The girl stood no more than five-foot-two. She wore a plaid skirt, knee socks, and a white shirt that was smeared with dirt. Her backpack matched her loafers. “How long have you been here?”
She shrugged. “I don’t know—two, three weeks, maybe. I kinda lost count. Merc’s been keeping me company and getting me food since he doesn’t want me to go outside of the circle. It’s getting smaller. I can’t keep it out, and soon, they’re going to come in.”
“If you take the pin, you can come with me, and I can bring you back to my house, where you can be safe. Merc is the bull?”
The other girl nodded. “Merc. Mercury. He sensed I was in danger when I ran out of the house and found that my parents were slaughtered. I ran from him at first, but I couldn’t get away from him. He’d find me wherever I went. He explained who he was and who I was supposed to be. It was kinda hard to swallow, ya know? He gave me a ride here, so he could protect me.”
“Did he explain what it means to be an undertaker?” Darria inquired. How is this young girl going to handle the demands of being an undertaker?
“Not really, just that I’d be working with dead bodies and other supernatural creatures.”
“And you believed him?”
The other girl laughed. “Well, duh! Everyone knows that fairies and pixies exist. I’ve been seeing them since I was a kid. My mother always blamed me for the things that would get moved around in the house. She didn’t see the gnomes or the brownies. It wasn’t a big stretch to think that other things were out there. Mom used to say she never should’ve put me in that fairy ring when I was a baby. I went in normal and came out touched, as she called it. Are you sure you’re an undertaker? You don’t look like it.”
“I’m sure. I’ve been an undertaker now for a year and a half. Before that, I was the previous undertaker’s assistant for three years. My predecessor was killed at about the same time all the other undertakers were. My harvester saved my life. What’s your name?” Darria spun the pin around in her hand and tried not to focus on its warmth.
“Evangeline. Most everyone calls me Lina or Eva. How do we do this whole undertaker thing? You give me that pin, and it does ... what?”

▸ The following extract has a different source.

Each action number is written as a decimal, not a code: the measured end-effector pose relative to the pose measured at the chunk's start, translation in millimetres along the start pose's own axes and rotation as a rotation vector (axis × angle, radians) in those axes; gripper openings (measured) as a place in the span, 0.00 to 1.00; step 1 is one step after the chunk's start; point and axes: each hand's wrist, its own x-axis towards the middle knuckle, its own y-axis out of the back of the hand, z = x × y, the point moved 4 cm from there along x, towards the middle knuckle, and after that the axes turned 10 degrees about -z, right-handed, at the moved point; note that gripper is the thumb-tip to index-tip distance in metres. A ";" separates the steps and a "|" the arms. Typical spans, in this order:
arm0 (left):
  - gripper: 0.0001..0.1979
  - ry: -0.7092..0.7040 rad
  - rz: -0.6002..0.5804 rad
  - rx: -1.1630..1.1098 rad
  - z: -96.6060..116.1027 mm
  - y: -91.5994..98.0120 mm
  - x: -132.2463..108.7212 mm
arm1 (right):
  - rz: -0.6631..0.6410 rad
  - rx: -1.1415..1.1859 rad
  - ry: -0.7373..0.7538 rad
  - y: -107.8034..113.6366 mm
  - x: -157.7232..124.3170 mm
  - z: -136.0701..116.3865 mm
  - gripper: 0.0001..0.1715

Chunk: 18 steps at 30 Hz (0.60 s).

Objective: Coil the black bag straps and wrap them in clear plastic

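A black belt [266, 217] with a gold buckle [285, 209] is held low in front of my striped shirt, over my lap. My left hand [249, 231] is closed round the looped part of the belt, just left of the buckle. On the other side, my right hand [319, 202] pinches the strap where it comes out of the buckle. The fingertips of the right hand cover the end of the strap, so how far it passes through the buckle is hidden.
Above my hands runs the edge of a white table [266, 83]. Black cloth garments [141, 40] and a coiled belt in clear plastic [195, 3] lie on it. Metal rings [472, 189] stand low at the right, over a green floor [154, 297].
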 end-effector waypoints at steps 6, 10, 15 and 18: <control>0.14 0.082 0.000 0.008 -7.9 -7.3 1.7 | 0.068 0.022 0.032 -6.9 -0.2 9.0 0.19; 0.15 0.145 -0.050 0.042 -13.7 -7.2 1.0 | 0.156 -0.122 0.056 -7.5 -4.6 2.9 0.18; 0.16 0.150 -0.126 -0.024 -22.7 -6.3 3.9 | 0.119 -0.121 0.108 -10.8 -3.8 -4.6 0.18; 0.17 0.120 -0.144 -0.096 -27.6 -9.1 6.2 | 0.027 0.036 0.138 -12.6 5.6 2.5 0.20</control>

“I don’t know what it’s going to do for you. My key can open any door. Your pin can pierce a hole into reality and pin it back together. It’s what brought me to you. It’s yours if you want it. I’m not going to give it to you until you’re sure that you want it. It comes with a whole bunch of responsibilities. You’ll work with grim reapers and process dead bodies with the souls still inside of them. You’ll have to collect items you need to keep away from the outside world, sometimes travel to where the objects are, and people might try to kill you.” Darria held out the safety pin to Lina. The girl reached for it and then pulled her hand back. It seemed that the teenager was taking this great turn of events in stride, but underneath it, Darria had to figure she was freaking out.
Lina took the pin.
Green energy jumped out from the pin and crawled all over her body. The six-inch pin Darria had been holding morphed into a small safety pin with a green star on the end of it. The energy enveloping Lina even turned her glasses emerald. Her eyes fluttered closed. When her eyes snapped open, they had a hint of the same green energy. Lina stuck the pin on her shirt.
“Whoa! That was crazy.” Lina threw her arms around Darria.
Darria hugged her lightly. “What did you see?”
“I had all these flashes of stuff downloading into my head. I know things that I shouldn’t know. I can see ancient places like I was there yesterday. Wow. They are so vivid.” Lina held out her hands as though she could touch them right there.
“It sounds like you got all the memories from the other undertakers downloaded into your head all at once. And—”
“What the heck are these?” Lina pulled up the left sleeve of her shirt. Three small, red poppies had appeared around her wrist, trailing up her arm.
“They’re all part of the package for those of us with a little more oomph.” Darria showed her the ten poppies on her arm. Lina touched them, and Darria’s power crackled purple around the blossoms. There was also something within the girl Darria had not sensed before. Whatever it meant to be an undertaker, it also meant to have innate gifts. Lina said she could see fairies. Darria sensed a trend when it came to the undertakers. They were people chosen who had no one left or wouldn’t be noticed if they were plucked from the human world.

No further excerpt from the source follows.